A chuva lhe dá beliscões. As gotas tão pesadas e geladas que parecem agulhas. Sua pele formiga. E ele gosta!

Anda descalço no chão lamacento e se arrepia quando bate o vento jogando seus cabelos para trás e castigando seu rosto com as lâminas geladas da chuva.

É um mundo árido, já não resta muita vida nele e o que ainda vaga pela Terra tem pouco de humano. A pessimista, apocalíptica e depressiva civilização do início do século XXI se esconde atrás de muros ou nas profundezas de cavernas. As cidades foram deixadas a outros.

Vírus, castigo de Deus, mutações genéticas causadas pelos produtos químicos ostensivamente despejados pela arrogante civilização humana… cada um tinha sua explicação. Para ele era apenas o medo e a solidão.

Antes do fim da primeira metade do século o canibalismo se transformou em uma epidemia. No início apenas alguns grupos marginalizados, doentes sociais diziam. Somente depois notou-se que era algo totalmente diferente, praticamente uma nova raça.

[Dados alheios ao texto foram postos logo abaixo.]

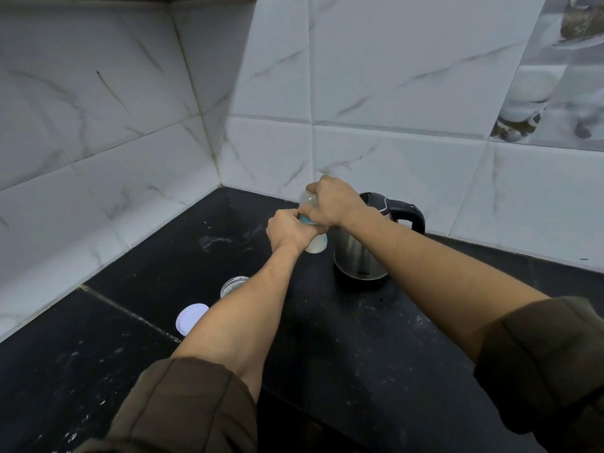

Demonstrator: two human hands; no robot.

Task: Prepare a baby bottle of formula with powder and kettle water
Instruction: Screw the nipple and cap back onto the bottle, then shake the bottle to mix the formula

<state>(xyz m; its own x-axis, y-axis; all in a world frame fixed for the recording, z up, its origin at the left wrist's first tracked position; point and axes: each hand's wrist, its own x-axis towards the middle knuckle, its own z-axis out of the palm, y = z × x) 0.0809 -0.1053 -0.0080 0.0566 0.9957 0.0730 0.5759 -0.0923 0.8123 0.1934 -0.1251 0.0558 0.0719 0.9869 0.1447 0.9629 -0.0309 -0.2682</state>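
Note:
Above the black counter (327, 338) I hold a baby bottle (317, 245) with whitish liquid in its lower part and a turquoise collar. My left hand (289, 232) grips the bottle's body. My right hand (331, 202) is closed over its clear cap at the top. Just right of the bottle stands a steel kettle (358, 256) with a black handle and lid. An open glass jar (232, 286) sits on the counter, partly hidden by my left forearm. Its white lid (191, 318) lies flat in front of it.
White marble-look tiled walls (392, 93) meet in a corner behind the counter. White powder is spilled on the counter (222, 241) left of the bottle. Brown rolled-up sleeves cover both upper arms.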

Incapazes de sentir como os outros humanos. Criaturas desensibilizadas tanto mentalmente quanto fisicamente, a ponto de continuar avançando depois de terem os braços ou mesmo as pernas quebradas. Avançavam insensíveis até cravar os dentes em sua caça: outros humanos.

Zumbis. Depois que algum desesperado gritou pela primeira vez o pânico se espalhou e foi apenas questão de tempo para que o mundo se dividisse em dois: Zumbis e alimento.

Ele no entanto caminhava indiferente a isso. Ao longe alguns zumbis se arrastavam famintos, mas ele sabia evitá-los. Tinha um encontro com duas amigas.

Eram amigas de infância, brincavam juntos no mesmo parque, iam aos mesmos lugares nos tempos de faculdade – tempos que foram interrompidos pela catástrofe – e falavam de amores e desamores até que um dia elas apareceram com aquele olhar fixo, vazio de sentimentos: tinha acontecido a elas.

As mãos lambuzadas de sangue e lambiam os lábios limpando as últimas gotas antes de passar a chupar o resto dos dedos.

Caminharam até ele, mas ele não se moveu. Lá no fundo dos olhos endurecidos ele ainda via o brilho da amizade pura.

Sem medo ofereceu a própria mão para que elas mordessem. Elas não morderam.

Naquela primeira tarde os três ficaram sentados na varanda da casa da praia observando o por do sol e os zumbis que caçavam pessoas perdidas na areia.

Foi ali que ele fez a promessa a elas, que voltaria todo equinócio de outono para vê-las, que buscaria uma cura. Os anos se passaram sem sucesso, mas ele nunca deixou de se encontrar com elas e nunca se incomodou que se vestissem de farrapos e tivessem o corpo marcado de sangue seco, eram suas amigas!